* **Required action**
Keep only those lines of the records that include the string "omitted".

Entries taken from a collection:
◆ ◆ ◆

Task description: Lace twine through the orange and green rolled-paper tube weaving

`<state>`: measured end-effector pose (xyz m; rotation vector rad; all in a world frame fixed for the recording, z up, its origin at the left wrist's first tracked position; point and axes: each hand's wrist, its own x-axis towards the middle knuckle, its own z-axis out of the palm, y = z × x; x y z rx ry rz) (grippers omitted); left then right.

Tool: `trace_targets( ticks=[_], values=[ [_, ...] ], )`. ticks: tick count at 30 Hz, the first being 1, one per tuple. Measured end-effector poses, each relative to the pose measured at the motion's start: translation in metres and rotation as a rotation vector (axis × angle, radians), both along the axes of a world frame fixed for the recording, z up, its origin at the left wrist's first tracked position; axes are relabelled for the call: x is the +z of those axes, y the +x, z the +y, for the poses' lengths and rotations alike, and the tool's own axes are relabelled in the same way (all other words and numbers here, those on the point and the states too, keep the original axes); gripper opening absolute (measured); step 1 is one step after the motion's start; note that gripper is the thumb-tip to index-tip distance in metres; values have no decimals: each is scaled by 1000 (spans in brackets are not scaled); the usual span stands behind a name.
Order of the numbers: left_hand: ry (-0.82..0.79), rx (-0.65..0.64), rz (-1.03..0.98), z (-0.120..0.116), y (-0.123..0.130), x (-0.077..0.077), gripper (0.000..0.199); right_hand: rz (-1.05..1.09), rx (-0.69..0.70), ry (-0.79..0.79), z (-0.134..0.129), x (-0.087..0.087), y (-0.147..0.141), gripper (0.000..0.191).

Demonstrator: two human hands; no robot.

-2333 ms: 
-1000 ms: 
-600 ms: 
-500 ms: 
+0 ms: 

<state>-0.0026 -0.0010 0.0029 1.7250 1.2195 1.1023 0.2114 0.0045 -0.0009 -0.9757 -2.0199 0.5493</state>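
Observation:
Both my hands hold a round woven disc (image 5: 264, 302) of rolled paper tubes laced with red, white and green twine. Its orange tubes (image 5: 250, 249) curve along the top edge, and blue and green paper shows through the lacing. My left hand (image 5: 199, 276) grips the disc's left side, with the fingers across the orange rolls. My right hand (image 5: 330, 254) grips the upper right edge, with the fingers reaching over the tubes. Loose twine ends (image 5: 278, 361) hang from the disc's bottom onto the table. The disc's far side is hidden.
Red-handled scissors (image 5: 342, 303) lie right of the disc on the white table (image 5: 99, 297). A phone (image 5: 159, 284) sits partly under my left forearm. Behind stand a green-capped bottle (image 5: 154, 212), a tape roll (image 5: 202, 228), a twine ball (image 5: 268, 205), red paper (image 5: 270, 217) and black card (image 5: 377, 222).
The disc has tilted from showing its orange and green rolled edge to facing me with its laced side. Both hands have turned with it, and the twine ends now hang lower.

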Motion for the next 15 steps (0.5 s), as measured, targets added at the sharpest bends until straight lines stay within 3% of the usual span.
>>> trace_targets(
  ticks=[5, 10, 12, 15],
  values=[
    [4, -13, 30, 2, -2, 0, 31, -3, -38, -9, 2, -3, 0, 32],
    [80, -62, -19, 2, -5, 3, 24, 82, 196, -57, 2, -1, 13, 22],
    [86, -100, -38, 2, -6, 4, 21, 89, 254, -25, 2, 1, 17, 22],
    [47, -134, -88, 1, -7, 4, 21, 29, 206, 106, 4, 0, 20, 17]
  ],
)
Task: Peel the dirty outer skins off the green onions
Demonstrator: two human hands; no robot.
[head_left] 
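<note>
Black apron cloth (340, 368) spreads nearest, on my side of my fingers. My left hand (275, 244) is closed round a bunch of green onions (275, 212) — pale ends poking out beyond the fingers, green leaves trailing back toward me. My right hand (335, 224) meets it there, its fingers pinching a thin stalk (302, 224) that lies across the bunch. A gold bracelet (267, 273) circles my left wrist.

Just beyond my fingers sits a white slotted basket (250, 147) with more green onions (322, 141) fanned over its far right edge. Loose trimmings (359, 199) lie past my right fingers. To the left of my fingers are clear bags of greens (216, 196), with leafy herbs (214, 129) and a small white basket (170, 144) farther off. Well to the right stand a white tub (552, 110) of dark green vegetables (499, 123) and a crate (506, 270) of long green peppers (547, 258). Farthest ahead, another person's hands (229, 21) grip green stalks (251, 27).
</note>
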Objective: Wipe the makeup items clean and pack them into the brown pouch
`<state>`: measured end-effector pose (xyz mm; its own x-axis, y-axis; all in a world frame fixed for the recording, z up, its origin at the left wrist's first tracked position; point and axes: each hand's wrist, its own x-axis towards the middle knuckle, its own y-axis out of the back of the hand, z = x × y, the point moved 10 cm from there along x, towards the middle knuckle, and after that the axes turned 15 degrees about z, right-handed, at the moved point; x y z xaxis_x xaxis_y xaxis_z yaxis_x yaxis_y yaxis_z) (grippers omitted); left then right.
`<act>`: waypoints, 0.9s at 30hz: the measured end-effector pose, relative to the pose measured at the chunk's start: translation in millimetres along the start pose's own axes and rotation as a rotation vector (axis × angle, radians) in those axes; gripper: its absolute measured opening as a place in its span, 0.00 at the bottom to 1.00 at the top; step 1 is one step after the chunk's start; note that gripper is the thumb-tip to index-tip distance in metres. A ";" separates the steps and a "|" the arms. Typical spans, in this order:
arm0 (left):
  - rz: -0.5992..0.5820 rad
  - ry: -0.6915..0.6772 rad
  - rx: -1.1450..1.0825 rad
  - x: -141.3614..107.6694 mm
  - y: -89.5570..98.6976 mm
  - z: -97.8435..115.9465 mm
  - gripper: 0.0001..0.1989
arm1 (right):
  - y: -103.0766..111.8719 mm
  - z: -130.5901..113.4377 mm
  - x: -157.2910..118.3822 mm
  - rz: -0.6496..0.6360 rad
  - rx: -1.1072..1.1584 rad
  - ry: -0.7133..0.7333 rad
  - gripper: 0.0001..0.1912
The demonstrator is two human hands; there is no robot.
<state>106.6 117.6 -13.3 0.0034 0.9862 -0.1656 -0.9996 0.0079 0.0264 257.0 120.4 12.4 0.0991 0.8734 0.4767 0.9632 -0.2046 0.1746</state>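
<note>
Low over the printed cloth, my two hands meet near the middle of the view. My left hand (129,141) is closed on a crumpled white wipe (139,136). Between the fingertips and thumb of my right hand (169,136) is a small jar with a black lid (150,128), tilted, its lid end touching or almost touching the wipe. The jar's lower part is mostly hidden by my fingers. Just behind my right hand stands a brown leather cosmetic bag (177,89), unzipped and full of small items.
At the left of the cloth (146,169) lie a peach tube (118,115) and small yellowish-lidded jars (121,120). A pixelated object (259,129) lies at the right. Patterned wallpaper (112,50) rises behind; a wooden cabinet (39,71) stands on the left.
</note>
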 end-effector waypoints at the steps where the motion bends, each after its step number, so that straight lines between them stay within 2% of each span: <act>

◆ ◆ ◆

* **Output of the task**
`<state>`: measured end-effector pose (xyz m; rotation vector rad; all in a world frame fixed for the recording, z up, its origin at the left wrist's first tracked position; point and axes: each hand's wrist, its own x-axis towards the middle knuckle, its own z-axis out of the palm, y = z × x; x y z rx ry rz) (grippers omitted); left then right.
`<state>`: measured end-effector pose (xyz mm; its own x-axis, y-axis; all in a world frame fixed for the recording, z up, its origin at the left wrist's first tracked position; point and axes: each hand's wrist, its own x-axis towards the middle knuckle, its own y-axis out of the back of the hand, z = x × y, the point moved 10 cm from there along x, towards the middle knuckle, and after that the axes turned 15 degrees about z, right-handed, at the moved point; x y z xaxis_x xaxis_y xaxis_z yaxis_x yaxis_y yaxis_z) (grippers omitted); left then right.

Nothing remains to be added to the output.